** Opening DATA BELOW block **

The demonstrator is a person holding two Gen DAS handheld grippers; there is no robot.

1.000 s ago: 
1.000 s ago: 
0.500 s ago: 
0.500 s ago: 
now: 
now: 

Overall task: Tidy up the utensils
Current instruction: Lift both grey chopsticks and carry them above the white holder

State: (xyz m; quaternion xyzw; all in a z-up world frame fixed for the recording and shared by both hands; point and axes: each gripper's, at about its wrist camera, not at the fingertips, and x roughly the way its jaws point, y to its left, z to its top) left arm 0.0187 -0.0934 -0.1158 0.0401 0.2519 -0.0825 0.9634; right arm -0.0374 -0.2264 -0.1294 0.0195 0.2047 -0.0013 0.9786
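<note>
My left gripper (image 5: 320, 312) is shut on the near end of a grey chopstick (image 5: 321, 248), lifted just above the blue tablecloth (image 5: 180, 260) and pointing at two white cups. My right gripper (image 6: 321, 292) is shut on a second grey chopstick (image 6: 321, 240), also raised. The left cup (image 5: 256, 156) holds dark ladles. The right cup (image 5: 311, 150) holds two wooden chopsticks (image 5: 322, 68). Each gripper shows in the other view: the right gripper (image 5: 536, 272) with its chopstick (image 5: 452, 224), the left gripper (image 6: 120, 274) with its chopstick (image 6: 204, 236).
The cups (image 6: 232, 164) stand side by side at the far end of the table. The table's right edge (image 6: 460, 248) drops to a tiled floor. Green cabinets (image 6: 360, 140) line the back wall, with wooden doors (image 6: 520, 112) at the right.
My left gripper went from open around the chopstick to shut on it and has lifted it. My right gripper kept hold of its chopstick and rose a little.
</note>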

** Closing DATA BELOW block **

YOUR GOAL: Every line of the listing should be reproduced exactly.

EXERCISE RESPONSE:
The demonstrator is a person holding two Gen DAS handheld grippers; there is no robot.

1.000 s ago: 
1.000 s ago: 
0.500 s ago: 
0.500 s ago: 
now: 
now: 

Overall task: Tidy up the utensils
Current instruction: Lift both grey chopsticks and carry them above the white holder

State: (xyz m; quaternion xyzw; all in a z-up world frame fixed for the recording and shared by both hands; point and axes: each gripper's, at about its wrist camera, not at the fingertips, and x roughly the way its jaws point, y to its left, z to its top) left arm 0.0187 -0.0934 -0.1158 0.0401 0.2519 -0.0825 0.9634; right arm -0.0374 -0.2264 -0.1294 0.0195 0.2047 -0.0013 0.9786
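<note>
My left gripper (image 5: 320, 312) is shut on the near end of a grey chopstick (image 5: 321, 248), lifted just above the blue tablecloth (image 5: 180, 260) and pointing at two white cups. My right gripper (image 6: 321, 292) is shut on a second grey chopstick (image 6: 321, 240), also raised. The left cup (image 5: 256, 156) holds dark ladles. The right cup (image 5: 311, 150) holds two wooden chopsticks (image 5: 322, 68). Each gripper shows in the other view: the right gripper (image 5: 536, 272) with its chopstick (image 5: 452, 224), the left gripper (image 6: 120, 274) with its chopstick (image 6: 204, 236).
The cups (image 6: 232, 164) stand side by side at the far end of the table. The table's right edge (image 6: 460, 248) drops to a tiled floor. Green cabinets (image 6: 360, 140) line the back wall, with wooden doors (image 6: 520, 112) at the right.
My left gripper went from open around the chopstick to shut on it and has lifted it. My right gripper kept hold of its chopstick and rose a little.
</note>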

No additional lines are needed for this answer.